## Goal of the exercise
Reproduce exactly the lines below, from the first through the one containing "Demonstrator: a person", and nothing more.

◆ ◆ ◆

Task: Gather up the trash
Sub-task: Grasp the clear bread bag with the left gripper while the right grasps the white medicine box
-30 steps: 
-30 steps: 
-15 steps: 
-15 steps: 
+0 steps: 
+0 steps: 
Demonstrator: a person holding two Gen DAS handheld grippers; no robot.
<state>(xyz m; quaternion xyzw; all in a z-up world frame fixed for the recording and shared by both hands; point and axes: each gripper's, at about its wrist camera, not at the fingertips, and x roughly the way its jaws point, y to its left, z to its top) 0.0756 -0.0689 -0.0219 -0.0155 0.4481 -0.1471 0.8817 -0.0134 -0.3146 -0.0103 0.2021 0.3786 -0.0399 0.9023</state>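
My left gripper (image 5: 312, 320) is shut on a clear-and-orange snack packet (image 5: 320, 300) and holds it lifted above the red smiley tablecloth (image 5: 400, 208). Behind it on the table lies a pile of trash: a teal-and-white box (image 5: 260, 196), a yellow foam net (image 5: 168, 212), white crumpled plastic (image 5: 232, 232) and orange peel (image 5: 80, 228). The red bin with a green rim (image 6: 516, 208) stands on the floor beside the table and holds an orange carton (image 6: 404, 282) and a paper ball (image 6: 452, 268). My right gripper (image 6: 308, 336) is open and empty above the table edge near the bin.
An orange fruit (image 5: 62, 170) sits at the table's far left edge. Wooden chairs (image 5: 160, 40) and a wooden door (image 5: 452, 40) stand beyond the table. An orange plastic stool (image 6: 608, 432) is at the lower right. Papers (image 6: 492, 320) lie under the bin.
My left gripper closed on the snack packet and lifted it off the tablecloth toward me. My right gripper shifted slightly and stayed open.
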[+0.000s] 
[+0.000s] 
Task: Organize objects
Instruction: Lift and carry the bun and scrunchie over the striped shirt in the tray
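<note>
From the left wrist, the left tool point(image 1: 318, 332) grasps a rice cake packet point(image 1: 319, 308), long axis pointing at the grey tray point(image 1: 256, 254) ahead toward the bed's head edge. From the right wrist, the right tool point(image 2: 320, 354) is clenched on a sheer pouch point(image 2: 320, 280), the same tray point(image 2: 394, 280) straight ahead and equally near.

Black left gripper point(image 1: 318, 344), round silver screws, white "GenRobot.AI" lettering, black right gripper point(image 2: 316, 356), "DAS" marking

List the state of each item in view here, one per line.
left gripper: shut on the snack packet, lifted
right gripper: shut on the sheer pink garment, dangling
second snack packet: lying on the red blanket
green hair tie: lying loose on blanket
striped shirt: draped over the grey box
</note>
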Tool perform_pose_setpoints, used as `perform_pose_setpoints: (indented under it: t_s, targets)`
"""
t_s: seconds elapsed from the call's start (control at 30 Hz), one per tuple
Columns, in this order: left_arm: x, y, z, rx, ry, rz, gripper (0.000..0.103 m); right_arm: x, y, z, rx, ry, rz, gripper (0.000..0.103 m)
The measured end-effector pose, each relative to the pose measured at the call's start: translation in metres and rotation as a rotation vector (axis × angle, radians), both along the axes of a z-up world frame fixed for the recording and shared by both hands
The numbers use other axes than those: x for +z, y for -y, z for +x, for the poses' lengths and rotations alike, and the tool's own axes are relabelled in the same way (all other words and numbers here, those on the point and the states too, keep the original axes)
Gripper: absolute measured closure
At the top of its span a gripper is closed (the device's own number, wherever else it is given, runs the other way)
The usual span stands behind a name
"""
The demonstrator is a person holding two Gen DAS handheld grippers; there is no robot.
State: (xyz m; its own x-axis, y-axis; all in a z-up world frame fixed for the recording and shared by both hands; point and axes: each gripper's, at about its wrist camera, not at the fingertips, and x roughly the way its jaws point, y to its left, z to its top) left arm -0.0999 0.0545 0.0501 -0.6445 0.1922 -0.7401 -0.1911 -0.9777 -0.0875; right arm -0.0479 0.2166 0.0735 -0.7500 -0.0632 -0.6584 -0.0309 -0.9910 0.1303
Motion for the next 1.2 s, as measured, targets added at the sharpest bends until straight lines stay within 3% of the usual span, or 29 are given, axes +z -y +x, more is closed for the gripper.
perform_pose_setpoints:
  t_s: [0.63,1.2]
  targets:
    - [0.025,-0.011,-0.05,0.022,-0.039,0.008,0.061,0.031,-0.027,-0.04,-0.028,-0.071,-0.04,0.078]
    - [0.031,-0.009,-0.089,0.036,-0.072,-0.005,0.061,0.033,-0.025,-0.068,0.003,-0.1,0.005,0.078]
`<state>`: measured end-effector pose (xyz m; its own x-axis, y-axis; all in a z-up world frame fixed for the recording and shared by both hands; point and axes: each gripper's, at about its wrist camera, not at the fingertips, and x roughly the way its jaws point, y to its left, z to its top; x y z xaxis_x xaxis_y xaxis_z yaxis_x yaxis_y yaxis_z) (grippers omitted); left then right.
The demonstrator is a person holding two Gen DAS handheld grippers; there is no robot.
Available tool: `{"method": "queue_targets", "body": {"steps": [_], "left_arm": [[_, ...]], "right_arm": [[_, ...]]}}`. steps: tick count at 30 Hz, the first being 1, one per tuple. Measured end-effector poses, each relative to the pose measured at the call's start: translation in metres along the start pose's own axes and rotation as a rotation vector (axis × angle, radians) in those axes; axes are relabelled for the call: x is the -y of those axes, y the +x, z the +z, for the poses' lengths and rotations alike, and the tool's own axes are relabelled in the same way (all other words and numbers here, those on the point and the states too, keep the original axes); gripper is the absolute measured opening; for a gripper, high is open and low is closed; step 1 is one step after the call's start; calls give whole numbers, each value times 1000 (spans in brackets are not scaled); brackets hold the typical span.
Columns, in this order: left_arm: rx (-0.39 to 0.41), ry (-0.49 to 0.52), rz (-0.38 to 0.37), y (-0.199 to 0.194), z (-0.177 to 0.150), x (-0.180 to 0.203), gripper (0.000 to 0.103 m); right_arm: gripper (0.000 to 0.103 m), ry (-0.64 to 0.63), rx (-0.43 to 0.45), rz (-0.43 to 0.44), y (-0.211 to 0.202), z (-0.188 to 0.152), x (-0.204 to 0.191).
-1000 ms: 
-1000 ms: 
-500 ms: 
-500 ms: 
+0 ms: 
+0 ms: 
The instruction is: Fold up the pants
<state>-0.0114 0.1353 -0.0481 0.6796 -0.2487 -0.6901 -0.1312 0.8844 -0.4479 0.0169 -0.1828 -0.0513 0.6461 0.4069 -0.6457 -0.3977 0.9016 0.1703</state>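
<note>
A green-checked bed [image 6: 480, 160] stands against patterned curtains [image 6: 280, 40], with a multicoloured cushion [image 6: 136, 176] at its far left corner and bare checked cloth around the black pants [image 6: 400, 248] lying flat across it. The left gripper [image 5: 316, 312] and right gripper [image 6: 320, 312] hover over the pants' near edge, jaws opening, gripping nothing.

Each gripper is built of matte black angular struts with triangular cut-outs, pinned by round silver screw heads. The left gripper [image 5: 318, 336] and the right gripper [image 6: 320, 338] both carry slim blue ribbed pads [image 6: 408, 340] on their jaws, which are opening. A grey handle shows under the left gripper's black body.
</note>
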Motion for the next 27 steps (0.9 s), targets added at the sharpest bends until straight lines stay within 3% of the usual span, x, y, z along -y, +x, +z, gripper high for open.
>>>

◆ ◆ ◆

## Answer to the problem
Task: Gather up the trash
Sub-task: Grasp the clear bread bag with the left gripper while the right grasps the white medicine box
-30 steps: 
-30 steps: 
-15 steps: 
-15 steps: 
+0 steps: 
+0 steps: 
Demonstrator: a person holding two Gen DAS handheld grippers; no robot.

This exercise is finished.